By JOSH TROY / PRESS REGISTER,

 

A higher than normal COVID-19 infection count and easy accessibility to Memphis, Arkansas and the heart of the Mississippi Delta are reasons Coahoma County was chosen as one of the state’s first two mobile testing sites last week.

Twenty-five Coahoma County residents took advantage of the mobile testing site for the coronavirus in the parking lot of the Expo Center throughout the day on Friday, March 27. The Mississippi State Department of Health and the University of Mississippi Medical Center organized the testing.“(Clarksdale) was chosen due to a high number of cases and more accessibility for testing,” said Liz Sharlot, Communication Director for MSDH.

Sharlot would not speculate on why the local case count was higher other than to say the disease is new and the state health department continues to learn more about the disease every day.

Clarksdale is the first major community south of the Memphis Metroplex and does have access to a bridge over the Mississippi River. Clarksdale is the northern gateway to the Mississippi Delta.

Locals who felt they had been exposed to the disease were ushered into tents by medical personnel in full bio-hazard suits. The potential patients were then screened for where they had been, how they felt and medical history. Samples were collected by doctors and vans stood by to carry anyone needing advanced healthcare to local hospitals.

According to Marc Rolph, executive director of communications for UMMC, the results of the tests were not available on Friday. It will take several days to determine whether or not those tested had the coronavirus.

As of Tuesday morning, there were 21 reported COVID-19 cases in Coahoma County and no deaths. There were 937 cases in Mississippi and 20 deaths.

There was also a testing site at Lewisburg High School in Olive Branch on the same day.

Rolph reported 85 Desoto County residents took the coronavirus test on Friday.

“Not only is it a bigger, more densely populated area, but they’ve got a pretty strong number of cases already,” Rolph said.

There are 84 reported COVID-19 cases reported in Desoto County and one death as of Tuesday morning.

Olive Branch is also approximately 30 minutes from Memphis, which is in Shelby County. There were 405 reported cases of the coronavirus in Shelby County as of Tuesday morning.

Testing for the coronavirus in Mississippi is not finished.

“I think there’s some talk about other similar operations happening next week, but I just think it’s too early to disclose any location,” Rolph said.

Vicksburg and Greenwood were the site of mobile testing facilities on Tuesday, a massive testing facility was slated to open in Meridian today and a fourth testing location was scheduled for Natchez on Thursday.

Rolph said while healthcare professionals will handle the sick, he said the public could help by following a few simple rules:

“Stay home,” Rolph said. “If you don’t have to leave your house, don’t.
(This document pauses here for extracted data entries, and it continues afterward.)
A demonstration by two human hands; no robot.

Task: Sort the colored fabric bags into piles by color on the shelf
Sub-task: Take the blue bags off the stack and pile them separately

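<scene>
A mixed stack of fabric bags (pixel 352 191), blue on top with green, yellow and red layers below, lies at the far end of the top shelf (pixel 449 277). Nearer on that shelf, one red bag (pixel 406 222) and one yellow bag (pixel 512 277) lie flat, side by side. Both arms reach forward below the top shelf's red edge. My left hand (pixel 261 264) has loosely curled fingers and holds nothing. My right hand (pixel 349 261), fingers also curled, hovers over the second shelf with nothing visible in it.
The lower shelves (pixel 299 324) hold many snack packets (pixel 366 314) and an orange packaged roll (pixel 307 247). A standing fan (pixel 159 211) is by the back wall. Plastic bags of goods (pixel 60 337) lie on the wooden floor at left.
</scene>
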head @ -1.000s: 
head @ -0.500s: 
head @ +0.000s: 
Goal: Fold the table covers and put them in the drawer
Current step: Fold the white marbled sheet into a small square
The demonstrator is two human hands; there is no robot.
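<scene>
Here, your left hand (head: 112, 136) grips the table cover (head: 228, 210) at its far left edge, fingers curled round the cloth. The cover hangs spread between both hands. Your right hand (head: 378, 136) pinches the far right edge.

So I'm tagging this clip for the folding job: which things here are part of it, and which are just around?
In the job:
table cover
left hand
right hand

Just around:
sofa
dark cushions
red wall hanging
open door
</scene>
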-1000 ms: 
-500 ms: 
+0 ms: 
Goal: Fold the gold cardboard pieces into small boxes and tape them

“Social distancing is important,” he added. “If you don’t have to be in any groups, don’t.”

Rolph said social distancing is just as important in every community, whether it has a smaller population like Coahoma County or is a big city.

Sharlot urged anyone who thinks they have been exposed to coronavirus to get tested.

“They should call their healthcare provider immediately; do not just show up,” said Sharlot.

She also said the MSHD website -- https://msdh.ms.gov/ -- is packed with information about the disease, prevention and general information.

EDITOR'S NOTE: See daily coronavirus case count and Mississippi State Department of Health updates at noon each day.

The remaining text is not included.